Observation data (J2000 epoch)
- Constellation: Pisces
- Right ascension: 01^{h} 24^{m} 45.9^{s}
- Declination: +09° 59′ 42″
- Redshift: (0.009256 ± 0.000160)
- Heliocentric radial velocity: (2762 ± 48) km/s
- Distance: 122 Mly
- Apparent magnitude (V): 13.2
- Apparent magnitude (B): 14.0

Characteristics
- Type: Sbc
- Apparent size (V): 2.8' × 0.5'

Other designations
- PGC 5218, UGC 970, GC 305, MGC +02-04-038, 2MASS J01244585+0959406, IRAS 01221+0944

= NGC 522 =

Galaxy in the constellation Pisces

NGC 522, also occasionally referred to as PGC 5218 or UGC 970, is a spiral galaxy located approximately 122 million light-years from the Solar System in the constellation Pisces.
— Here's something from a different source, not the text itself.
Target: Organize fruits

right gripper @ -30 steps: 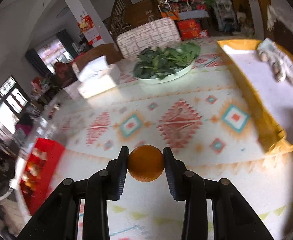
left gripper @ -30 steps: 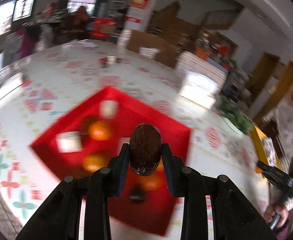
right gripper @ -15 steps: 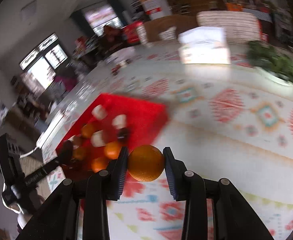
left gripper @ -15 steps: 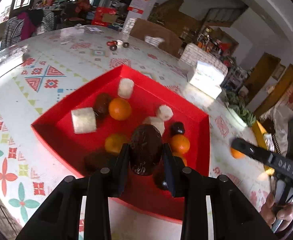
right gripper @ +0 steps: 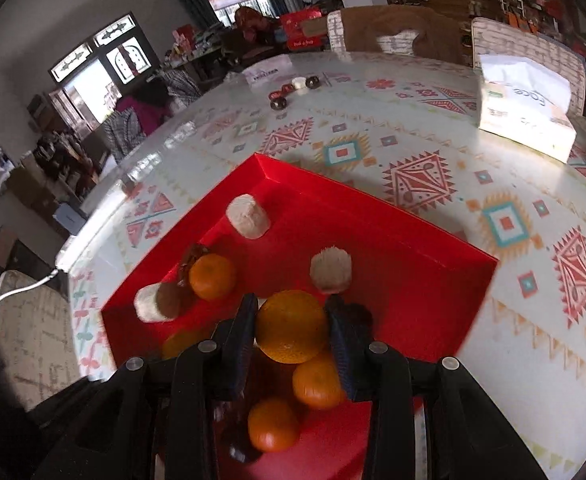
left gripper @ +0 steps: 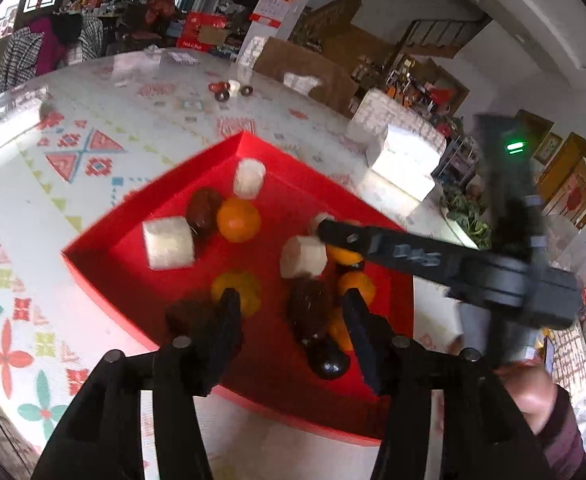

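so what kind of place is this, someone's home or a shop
Probably a lived-in home's main room, perhaps doubling as storage. A big round table with a patterned cover holds a red tray of fruit and a tissue box; arched windows and stacked red gift boxes line the back.

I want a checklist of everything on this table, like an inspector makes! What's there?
Surface: table under a glossy patterned cover.
Job's things: red tray holding oranges, dark fruits and white foam-wrapped ones.
Clutter: tissue box; small round bits at the far edge; greens beyond the box.
Grippers: left gripper open over the tray, a dark fruit lying between its fingers; right gripper shut on an orange above the tray.
Cables: white cord off the table's left edge.
Surroundings: cluttered room, windows, a person seated behind.
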A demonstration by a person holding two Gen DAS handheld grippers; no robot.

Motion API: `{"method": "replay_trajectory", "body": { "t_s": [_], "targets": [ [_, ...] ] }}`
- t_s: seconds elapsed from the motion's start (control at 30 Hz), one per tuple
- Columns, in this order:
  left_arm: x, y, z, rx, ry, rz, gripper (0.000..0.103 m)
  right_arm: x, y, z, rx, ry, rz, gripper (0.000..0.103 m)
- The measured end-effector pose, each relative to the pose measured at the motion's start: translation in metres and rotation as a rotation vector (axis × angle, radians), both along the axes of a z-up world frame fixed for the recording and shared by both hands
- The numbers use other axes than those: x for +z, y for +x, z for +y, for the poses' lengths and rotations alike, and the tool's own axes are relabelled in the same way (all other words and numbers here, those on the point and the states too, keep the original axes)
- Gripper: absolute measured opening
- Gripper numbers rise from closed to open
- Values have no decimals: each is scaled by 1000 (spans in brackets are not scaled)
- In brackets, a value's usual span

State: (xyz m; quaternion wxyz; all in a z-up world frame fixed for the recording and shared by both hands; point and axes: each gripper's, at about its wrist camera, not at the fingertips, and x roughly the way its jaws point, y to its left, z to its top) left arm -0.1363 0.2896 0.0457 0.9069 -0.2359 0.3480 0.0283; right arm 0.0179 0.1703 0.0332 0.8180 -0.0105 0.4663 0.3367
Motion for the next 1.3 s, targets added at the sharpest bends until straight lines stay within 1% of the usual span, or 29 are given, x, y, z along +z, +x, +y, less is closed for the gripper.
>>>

It was discovered on 25 September 1862 by astronomer Heinrich Louis d'Arrest.

== Observation history ==
D'Arrest discovered NGC 522 using his 11-inch refractor telescope at Copenhagen. He located the galaxy's position with a total of two observations. As the position matches both UGC 962 and PGC 5190, the objects are generally referred to as synonymous. NGC 522 was later catalogued by John Louis Emil Dreyer in the New General Catalogue, where the galaxy was described as "extremely faint, pretty large, irregular figure, perhaps cluster plus nebula".

== Description ==
The galaxy can be observed edge-on from Earth, thus appearing very elongated. It can be classified as spiral galaxy of type Sbc using the Hubble Sequence. The object's distance of roughly 120 million light-years from the Solar System can be estimated using its redshift and Hubble's law.

== See also ==
- Spiral galaxy
- List of NGC objects (1–1000)
- Pisces (constellation)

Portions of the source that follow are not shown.